WHAT YOU HAVE TO DO = Below is a listing; restate from it, character for character, the lines beginning at the line holding "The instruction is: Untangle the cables" and ending at the line holding "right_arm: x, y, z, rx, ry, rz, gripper", both included.
* * * * * * *
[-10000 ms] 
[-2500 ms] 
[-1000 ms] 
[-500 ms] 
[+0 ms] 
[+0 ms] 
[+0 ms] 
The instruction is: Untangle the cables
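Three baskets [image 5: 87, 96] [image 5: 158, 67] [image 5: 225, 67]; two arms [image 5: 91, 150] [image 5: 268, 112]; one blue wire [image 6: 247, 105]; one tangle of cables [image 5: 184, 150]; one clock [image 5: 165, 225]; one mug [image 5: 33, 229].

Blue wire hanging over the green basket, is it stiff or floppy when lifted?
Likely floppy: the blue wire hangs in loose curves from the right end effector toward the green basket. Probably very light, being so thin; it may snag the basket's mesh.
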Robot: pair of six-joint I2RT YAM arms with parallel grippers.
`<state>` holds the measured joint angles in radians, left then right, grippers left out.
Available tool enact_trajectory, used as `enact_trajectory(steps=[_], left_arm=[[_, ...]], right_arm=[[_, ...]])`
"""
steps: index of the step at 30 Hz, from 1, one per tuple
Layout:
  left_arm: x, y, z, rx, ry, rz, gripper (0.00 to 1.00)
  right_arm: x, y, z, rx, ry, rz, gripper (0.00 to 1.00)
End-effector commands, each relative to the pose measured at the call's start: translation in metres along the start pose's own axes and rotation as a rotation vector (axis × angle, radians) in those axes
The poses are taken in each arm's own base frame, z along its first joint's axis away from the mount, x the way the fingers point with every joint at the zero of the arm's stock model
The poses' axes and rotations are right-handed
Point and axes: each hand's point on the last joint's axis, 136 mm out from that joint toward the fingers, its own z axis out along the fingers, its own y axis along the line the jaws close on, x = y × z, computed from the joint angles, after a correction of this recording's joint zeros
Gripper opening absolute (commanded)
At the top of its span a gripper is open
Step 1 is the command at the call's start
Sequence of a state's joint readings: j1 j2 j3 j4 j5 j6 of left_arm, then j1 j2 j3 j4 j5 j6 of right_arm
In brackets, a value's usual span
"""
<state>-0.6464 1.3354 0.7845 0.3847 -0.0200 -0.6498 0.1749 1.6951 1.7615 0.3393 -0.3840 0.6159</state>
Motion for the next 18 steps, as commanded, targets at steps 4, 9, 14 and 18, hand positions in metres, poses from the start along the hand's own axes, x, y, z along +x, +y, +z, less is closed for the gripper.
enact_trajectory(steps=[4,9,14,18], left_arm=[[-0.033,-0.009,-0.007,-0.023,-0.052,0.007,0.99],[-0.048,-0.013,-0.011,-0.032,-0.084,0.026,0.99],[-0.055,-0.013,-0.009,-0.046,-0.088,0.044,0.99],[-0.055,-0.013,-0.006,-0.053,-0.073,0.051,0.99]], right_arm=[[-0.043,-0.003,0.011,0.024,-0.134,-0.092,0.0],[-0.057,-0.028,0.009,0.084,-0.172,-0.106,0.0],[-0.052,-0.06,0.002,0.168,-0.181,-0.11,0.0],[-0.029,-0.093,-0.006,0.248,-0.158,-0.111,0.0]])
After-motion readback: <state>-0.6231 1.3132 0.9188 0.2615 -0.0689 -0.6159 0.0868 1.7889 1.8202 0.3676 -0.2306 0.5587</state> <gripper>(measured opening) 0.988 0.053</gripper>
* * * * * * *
COMPLETED TASK =
The instruction is: Untangle the cables
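Three baskets [image 5: 87, 96] [image 5: 158, 67] [image 5: 225, 67]; two arms [image 5: 91, 150] [image 5: 268, 112]; one blue wire [image 6: 247, 105]; one tangle of cables [image 5: 184, 150]; one clock [image 5: 165, 225]; one mug [image 5: 33, 229].

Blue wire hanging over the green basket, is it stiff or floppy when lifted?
Likely floppy: the blue wire hangs in loose curves from the right end effector toward the green basket. Probably very light, being so thin; it may snag the basket's mesh.
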Robot: pair of six-joint I2RT YAM arms with parallel grippers.
`<state>` holds the measured joint angles in radians, left then right, grippers left out.
Available tool enact_trajectory, used as `enact_trajectory(steps=[_], left_arm=[[_, ...]], right_arm=[[_, ...]])`
"""
steps: index of the step at 30 Hz, from 1, one per tuple
Layout:
  left_arm: x, y, z, rx, ry, rz, gripper (0.00 to 1.00)
  right_arm: x, y, z, rx, ry, rz, gripper (0.00 to 1.00)

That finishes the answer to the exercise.